Work instructions: Search the listing below for the string "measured" and show each line that contains it.

Data excerpt:
------

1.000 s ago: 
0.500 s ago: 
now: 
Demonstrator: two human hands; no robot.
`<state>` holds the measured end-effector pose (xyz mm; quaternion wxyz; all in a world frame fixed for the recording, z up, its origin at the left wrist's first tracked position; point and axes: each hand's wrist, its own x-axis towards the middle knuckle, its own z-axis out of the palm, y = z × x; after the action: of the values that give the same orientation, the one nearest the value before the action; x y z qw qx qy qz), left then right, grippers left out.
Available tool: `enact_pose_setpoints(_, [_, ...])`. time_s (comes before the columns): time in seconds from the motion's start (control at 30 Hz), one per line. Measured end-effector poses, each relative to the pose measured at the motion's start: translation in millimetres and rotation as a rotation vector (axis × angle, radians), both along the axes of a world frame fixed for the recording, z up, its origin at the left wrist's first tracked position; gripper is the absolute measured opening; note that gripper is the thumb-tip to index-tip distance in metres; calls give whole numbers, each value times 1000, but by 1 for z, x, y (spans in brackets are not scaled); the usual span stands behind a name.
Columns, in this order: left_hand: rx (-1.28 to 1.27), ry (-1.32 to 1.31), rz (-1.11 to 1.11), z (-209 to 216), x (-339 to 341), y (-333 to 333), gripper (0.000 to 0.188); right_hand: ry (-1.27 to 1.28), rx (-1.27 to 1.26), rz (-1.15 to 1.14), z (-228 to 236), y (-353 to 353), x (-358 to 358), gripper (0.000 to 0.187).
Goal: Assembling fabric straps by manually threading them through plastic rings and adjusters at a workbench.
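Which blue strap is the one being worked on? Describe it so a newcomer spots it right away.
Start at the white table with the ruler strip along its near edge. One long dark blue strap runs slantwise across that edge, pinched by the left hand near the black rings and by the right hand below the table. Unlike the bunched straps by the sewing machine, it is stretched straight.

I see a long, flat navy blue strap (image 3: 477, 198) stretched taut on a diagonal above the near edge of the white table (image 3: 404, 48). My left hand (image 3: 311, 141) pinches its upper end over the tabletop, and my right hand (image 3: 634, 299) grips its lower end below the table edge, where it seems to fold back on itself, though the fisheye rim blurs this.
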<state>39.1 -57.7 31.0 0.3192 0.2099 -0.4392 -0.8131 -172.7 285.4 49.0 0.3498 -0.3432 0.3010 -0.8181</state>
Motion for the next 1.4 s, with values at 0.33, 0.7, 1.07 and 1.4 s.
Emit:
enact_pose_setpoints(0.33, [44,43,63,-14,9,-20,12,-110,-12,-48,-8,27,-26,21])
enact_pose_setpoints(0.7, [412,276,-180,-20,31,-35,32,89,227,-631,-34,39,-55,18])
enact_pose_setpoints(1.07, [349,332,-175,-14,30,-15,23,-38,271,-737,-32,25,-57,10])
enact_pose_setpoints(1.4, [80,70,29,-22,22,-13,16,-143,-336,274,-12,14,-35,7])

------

Result of the exercise:
`<state>` holds the measured end-effector pose (xyz mm; quaternion wxyz; all in a world frame fixed for the recording, z up, its origin at the left wrist's first tracked position; point and axes: each hand's wrist, its own x-axis towards the middle knuckle, its own z-axis out of the palm, y = z × x; after the action: of the values that give the same orientation, the one nearest the value before the action; x y z qw qx qy qz), left then right, grippers left out.
Available tool: `enact_pose_setpoints(_, [_, ...])`. time_s (comes before the columns): time in seconds from the motion's start (control at 30 Hz), one per line. Measured end-effector poses, each relative to the pose measured at the motion's start: translation in millimetres and rotation as a rotation vector (axis × angle, radians), both along the axes of a world frame fixed for the recording, z up, its origin at the left wrist's first tracked position; gripper is the absolute measured opening; note that gripper is the thumb-tip to index-tip distance in metres; calls give whole numbers, each value times 1000, but by 1 for z, x, y (spans in brackets are not scaled); the usual span stands behind a name.

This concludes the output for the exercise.